Parerga and Paralipomena (Greek for "Appendices" and "Omissions", respectively; ) is a collection of philosophical reflections by Arthur Schopenhauer published in 1851. The selection was compiled not as a summation of or introduction to Schopenhauer's philosophy, but as augmentary readings for those who had already embraced it, although the author maintained it would be comprehensible and of interest to the uninitiated nevertheless. The collection is divided into two volumes, covering first the parerga and thereafter the paralipomena to that philosophy. The parerga are six extended essays intended as supplementary to the author's thought.
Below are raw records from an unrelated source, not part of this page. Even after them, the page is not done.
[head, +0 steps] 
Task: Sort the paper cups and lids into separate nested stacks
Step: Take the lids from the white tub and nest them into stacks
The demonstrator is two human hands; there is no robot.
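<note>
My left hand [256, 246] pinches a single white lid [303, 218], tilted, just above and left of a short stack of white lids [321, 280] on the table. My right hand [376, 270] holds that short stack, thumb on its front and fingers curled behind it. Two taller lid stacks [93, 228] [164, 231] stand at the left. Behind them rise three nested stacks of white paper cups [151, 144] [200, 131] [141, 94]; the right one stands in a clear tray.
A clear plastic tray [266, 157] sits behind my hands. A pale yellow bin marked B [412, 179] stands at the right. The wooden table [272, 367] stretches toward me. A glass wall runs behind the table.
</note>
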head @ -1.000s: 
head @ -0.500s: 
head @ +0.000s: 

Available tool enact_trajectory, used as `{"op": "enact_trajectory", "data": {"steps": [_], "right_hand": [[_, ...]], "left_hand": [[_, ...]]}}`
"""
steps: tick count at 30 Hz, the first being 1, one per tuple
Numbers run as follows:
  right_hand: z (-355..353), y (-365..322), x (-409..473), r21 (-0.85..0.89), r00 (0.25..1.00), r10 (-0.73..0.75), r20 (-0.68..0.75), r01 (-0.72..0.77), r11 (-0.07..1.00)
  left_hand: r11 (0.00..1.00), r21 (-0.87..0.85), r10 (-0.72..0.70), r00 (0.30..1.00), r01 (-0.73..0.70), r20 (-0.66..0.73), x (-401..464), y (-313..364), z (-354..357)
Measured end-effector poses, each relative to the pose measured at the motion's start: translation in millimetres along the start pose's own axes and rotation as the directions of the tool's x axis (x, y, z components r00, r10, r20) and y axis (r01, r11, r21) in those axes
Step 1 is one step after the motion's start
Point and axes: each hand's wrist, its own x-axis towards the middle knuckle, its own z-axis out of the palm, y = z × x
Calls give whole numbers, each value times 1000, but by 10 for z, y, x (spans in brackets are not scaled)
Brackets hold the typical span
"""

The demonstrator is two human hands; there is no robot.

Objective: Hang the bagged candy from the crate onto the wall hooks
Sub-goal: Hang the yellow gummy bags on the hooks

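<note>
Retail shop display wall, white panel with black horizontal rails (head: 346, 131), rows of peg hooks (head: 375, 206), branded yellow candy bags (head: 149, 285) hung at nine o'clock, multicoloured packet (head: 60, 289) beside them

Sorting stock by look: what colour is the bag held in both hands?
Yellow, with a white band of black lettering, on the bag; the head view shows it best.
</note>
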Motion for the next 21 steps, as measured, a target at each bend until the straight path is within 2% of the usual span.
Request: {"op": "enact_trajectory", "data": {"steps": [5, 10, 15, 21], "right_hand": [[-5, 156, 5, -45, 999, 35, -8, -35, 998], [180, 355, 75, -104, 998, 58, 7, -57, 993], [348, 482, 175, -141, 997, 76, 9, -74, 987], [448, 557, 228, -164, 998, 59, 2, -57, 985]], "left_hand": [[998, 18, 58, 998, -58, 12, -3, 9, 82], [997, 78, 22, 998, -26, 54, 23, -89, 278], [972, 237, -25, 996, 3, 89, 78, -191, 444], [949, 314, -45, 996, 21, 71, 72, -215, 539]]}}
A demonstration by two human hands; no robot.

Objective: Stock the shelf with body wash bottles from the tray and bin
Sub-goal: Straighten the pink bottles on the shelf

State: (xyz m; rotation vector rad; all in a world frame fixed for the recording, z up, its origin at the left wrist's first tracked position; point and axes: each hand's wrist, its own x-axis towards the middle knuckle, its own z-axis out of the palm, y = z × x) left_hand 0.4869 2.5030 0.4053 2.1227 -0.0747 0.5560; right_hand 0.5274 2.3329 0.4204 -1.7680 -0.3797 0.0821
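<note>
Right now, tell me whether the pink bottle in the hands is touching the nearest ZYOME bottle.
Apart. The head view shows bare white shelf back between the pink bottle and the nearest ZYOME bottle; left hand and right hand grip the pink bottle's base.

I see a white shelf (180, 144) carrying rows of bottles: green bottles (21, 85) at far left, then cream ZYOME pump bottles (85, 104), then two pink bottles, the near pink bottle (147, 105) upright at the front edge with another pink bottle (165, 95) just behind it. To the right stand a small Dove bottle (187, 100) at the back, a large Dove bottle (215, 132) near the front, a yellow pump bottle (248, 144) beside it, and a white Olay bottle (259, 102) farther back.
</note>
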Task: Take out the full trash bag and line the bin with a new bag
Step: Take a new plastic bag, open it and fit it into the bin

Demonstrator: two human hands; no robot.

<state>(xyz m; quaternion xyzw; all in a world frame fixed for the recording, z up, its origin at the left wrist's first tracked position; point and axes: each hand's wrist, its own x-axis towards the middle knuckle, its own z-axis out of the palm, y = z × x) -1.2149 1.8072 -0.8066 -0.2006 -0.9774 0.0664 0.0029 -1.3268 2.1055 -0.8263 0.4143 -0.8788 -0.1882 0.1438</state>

The paralipomena, shorter elaborations divided by topic into thirty-one subheadings, cover material hitherto unaddressed by the philosopher but deemed by him to be complementary to the parerga.

Contents 

Volume One (Parerga)

 Preface
 Sketch of a History of the Doctrine of the Ideal and the Real
 Fragments for the History of Philosophy
 On Philosophy at the Universities
 Transcendent Speculation on the Apparent Deliberateness in the Fate of the Individual
 Essay on Spirit Seeing and everything connected therewith
 Aphorisms on the Wisdom of Life:
 Fundamental division
 What a Man is
 What a Man has
 What a Man represents
 Counsels and Maxims
 On the Different Periods of Life

Volume Two (Paralipomena)

Stray yet Systematically Arranged Thoughts on a Variety of Subjects:
 On Philosophy and its Method
 On Logic and Dialectic1
 Ideas concerning the Intellect generally and in all Respects
 Some Observations on the Antithesis of the Thing-in-itself and the Phenomenon
 A few Words on Pantheism
 On Philosophy and Natural Science
 On the Theory of Colours
 On Ethics
 On Jurisprudence and Politics
 On the Doctrine of the Indestructibility of our True Nature by Death
 Additional Remarks on the Doctrine of the Vanity of Existence
 Additional Remarks on the Doctrine of the Suffering of the World
 On Suicide
 Additional Remarks on the Doctrine of the Affirmation and Denial of the Will-to-Live
 On Religion
 Some Remarks on Sanskrit Literature
 Some Archaeological Observations
 Some Mythological Observations
 On the Metaphysics of the Beautiful and Aesthetics
 On Judgement, Criticism, Approbation, and Fame
 On Learning and the Learned
 On Thinking for Oneself
 On Authorship and Style
 On Reading and Books
 On Language and Words
 Psychological Remarks
 On Women
 On Education
 On Physiognomy
 On Din and Noise
 Similes, Parables, and Fables2

1 includes an introduction to The Art of Being Right, Schopenhauer's posthumously published discourse on rhetoric.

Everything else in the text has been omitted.